Line by line, retype the material exactly and leave each picture out.

INFORMATION PROVIDED |
-=-=-

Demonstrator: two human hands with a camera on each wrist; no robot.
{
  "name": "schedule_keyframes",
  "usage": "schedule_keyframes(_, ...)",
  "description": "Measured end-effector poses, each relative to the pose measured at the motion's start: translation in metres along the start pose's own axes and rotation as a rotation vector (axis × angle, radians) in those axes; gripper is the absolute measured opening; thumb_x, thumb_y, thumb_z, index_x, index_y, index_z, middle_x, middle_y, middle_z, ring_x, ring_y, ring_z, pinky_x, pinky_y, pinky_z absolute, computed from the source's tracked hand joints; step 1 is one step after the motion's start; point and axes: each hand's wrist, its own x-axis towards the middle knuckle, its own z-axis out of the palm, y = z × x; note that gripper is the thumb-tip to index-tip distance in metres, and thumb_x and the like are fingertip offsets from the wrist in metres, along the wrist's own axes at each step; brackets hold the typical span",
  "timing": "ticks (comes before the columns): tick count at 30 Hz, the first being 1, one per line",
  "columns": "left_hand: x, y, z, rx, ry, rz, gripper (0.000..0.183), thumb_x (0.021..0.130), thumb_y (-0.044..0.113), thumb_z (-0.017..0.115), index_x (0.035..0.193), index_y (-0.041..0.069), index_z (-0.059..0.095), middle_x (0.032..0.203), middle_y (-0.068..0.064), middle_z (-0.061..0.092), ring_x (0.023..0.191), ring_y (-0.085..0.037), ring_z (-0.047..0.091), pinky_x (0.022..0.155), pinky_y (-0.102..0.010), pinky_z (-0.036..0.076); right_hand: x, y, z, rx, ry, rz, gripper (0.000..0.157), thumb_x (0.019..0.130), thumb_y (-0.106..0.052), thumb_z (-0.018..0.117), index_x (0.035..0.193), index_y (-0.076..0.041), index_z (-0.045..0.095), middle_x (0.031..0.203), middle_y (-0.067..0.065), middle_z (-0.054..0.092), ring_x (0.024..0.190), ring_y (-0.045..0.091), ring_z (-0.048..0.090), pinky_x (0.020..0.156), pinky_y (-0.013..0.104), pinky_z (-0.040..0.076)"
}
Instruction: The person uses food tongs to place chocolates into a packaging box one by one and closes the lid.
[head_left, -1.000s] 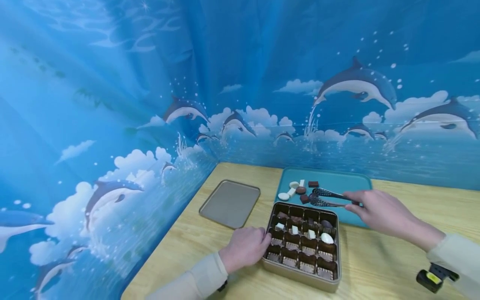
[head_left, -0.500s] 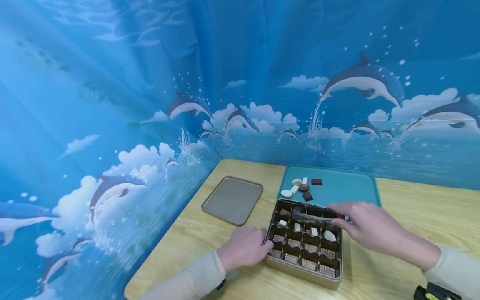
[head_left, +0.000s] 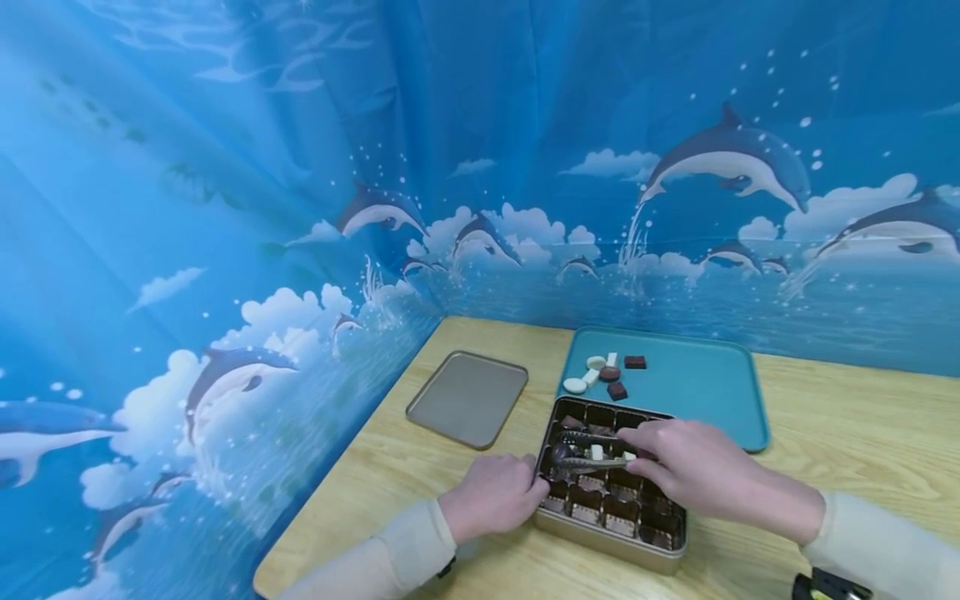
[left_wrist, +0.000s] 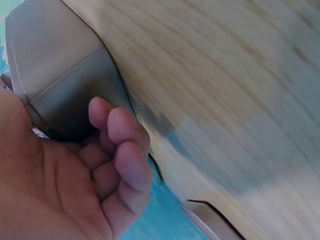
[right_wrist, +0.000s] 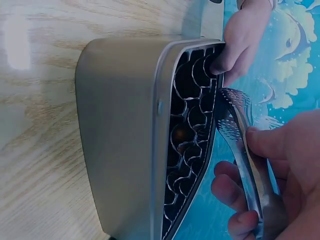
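My right hand (head_left: 701, 467) grips a pair of metal tongs (right_wrist: 245, 155) with perforated tips. Between the tips sits a round dark chocolate (head_left: 561, 452), over the left column of a tin (head_left: 607, 543) with a brown divided insert. Some compartments hold dark and white chocolates, partly covered by the tongs and hand; the front ones look bare. My left hand (head_left: 491, 497) holds the tin's left edge, its thumb over the rim. The left wrist view shows its fingers (left_wrist: 129, 162) curled beside the tin wall.
A teal tray (head_left: 697, 375) behind the tin bears several white and dark chocolates (head_left: 609, 375) at its left end. The flat tin lid (head_left: 468, 400) lies on the wooden table (head_left: 862, 433) at left. A dolphin-print curtain (head_left: 487, 125) borders the table.
My right hand carried the tongs and a dark chocolate from the teal tray toward me and left, over the tin's left column. The left hand kept its hold on the edge.
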Motion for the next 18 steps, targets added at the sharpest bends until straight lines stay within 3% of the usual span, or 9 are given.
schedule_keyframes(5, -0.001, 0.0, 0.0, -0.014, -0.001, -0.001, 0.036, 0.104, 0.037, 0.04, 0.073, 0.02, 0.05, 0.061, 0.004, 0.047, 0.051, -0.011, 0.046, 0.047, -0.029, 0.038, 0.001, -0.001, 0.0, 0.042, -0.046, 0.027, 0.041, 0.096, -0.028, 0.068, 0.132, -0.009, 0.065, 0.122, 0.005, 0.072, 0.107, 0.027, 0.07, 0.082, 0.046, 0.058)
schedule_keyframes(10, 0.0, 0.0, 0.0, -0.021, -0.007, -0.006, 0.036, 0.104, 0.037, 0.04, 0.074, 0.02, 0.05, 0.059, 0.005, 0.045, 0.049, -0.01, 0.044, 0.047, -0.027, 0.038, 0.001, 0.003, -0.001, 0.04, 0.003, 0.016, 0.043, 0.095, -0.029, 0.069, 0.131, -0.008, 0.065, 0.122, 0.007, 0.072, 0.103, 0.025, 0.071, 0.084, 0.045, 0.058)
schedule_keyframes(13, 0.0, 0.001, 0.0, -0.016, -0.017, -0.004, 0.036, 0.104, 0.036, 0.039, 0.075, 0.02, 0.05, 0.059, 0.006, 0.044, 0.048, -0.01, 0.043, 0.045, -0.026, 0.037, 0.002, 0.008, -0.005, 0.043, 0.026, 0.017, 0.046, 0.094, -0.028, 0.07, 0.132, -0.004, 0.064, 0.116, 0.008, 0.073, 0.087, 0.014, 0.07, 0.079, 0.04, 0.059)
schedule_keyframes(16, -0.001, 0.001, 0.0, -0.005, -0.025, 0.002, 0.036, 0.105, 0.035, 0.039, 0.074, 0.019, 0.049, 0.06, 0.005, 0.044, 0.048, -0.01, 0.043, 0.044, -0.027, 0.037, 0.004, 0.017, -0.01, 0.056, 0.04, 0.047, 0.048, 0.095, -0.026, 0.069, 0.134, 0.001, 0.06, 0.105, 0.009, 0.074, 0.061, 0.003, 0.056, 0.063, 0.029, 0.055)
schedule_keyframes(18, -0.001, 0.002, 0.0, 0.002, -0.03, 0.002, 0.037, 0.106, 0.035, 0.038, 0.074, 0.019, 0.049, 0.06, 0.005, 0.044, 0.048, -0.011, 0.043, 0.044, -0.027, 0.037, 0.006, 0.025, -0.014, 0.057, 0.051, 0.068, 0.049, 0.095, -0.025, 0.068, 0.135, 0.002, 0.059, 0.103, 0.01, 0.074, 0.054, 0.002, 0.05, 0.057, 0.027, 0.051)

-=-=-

RESULT FOR THIS TASK |
Demonstrator: two human hands with a camera on each wrist; no robot.
{
  "name": "schedule_keyframes",
  "usage": "schedule_keyframes(_, ...)",
  "description": "Measured end-effector poses, each relative to the pose measured at the motion's start: translation in metres along the start pose's own axes and rotation as a rotation vector (axis × angle, radians) in those axes; gripper is the absolute measured opening; thumb_x, thumb_y, thumb_z, index_x, index_y, index_z, middle_x, middle_y, middle_z, ring_x, ring_y, ring_z, pinky_x, pinky_y, pinky_z absolute, computed from the source's tracked hand joints; step 1 is one step after the motion's start; point and axes: each hand's wrist, its own x-axis towards the middle knuckle, its own z-axis out of the palm, y = z × x; note that gripper is the thumb-tip to index-tip distance in metres, and thumb_x and the like are fingertip offsets from the wrist in metres, along the wrist's own axes at each step; brackets hold the typical span",
  "timing": "ticks (comes before the columns): tick count at 30 Hz, the first being 1, one per line",
  "columns": "left_hand: x, y, z, rx, ry, rz, gripper (0.000..0.183), thumb_x (0.021..0.130), thumb_y (-0.044..0.113), thumb_z (-0.017..0.115), index_x (0.035..0.193), index_y (-0.041..0.069), index_z (-0.059..0.095), middle_x (0.032..0.203), middle_y (-0.068..0.064), middle_z (-0.061..0.092), ring_x (0.023..0.191), ring_y (-0.085..0.037), ring_z (-0.047..0.091), pinky_x (0.022..0.155), pinky_y (-0.102..0.010), pinky_z (-0.036..0.076); right_hand: x, y, z, rx, ry, rz, gripper (0.000..0.157), thumb_x (0.019..0.130), thumb_y (-0.106..0.052), thumb_z (-0.018..0.117), index_x (0.035..0.193), index_y (-0.076..0.041), index_z (-0.045..0.095), middle_x (0.031..0.203), middle_y (-0.067..0.065), middle_z (-0.054..0.092), ring_x (0.024..0.190), ring_y (-0.045..0.091), ring_z (-0.048..0.090), pinky_x (0.020..0.156), pinky_y (-0.013..0.104), pinky_z (-0.040..0.076)"
}
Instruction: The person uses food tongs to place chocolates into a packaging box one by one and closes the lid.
[head_left, -1.000s] 
[head_left, -0.500s] 
[head_left, +0.000s] 
[left_wrist, +0.000s] 
[right_wrist, +0.000s] 
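My right hand (head_left: 701, 467) grips a pair of metal tongs (right_wrist: 245, 155) with perforated tips. Between the tips sits a round dark chocolate (head_left: 561, 452), over the left column of a tin (head_left: 607, 543) with a brown divided insert. Some compartments hold dark and white chocolates, partly covered by the tongs and hand; the front ones look bare. My left hand (head_left: 491, 497) holds the tin's left edge, its thumb over the rim. The left wrist view shows its fingers (left_wrist: 129, 162) curled beside the tin wall.
A teal tray (head_left: 697, 375) behind the tin bears several white and dark chocolates (head_left: 609, 375) at its left end. The flat tin lid (head_left: 468, 400) lies on the wooden table (head_left: 862, 433) at left. A dolphin-print curtain (head_left: 487, 125) borders the table.
My right hand carried the tongs and a dark chocolate from the teal tray toward me and left, over the tin's left column. The left hand kept its hold on the edge.
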Motion for the next 18 steps, targets added at the sharpest bends until straight lines stay within 3% of the usual span, or 9 are given.
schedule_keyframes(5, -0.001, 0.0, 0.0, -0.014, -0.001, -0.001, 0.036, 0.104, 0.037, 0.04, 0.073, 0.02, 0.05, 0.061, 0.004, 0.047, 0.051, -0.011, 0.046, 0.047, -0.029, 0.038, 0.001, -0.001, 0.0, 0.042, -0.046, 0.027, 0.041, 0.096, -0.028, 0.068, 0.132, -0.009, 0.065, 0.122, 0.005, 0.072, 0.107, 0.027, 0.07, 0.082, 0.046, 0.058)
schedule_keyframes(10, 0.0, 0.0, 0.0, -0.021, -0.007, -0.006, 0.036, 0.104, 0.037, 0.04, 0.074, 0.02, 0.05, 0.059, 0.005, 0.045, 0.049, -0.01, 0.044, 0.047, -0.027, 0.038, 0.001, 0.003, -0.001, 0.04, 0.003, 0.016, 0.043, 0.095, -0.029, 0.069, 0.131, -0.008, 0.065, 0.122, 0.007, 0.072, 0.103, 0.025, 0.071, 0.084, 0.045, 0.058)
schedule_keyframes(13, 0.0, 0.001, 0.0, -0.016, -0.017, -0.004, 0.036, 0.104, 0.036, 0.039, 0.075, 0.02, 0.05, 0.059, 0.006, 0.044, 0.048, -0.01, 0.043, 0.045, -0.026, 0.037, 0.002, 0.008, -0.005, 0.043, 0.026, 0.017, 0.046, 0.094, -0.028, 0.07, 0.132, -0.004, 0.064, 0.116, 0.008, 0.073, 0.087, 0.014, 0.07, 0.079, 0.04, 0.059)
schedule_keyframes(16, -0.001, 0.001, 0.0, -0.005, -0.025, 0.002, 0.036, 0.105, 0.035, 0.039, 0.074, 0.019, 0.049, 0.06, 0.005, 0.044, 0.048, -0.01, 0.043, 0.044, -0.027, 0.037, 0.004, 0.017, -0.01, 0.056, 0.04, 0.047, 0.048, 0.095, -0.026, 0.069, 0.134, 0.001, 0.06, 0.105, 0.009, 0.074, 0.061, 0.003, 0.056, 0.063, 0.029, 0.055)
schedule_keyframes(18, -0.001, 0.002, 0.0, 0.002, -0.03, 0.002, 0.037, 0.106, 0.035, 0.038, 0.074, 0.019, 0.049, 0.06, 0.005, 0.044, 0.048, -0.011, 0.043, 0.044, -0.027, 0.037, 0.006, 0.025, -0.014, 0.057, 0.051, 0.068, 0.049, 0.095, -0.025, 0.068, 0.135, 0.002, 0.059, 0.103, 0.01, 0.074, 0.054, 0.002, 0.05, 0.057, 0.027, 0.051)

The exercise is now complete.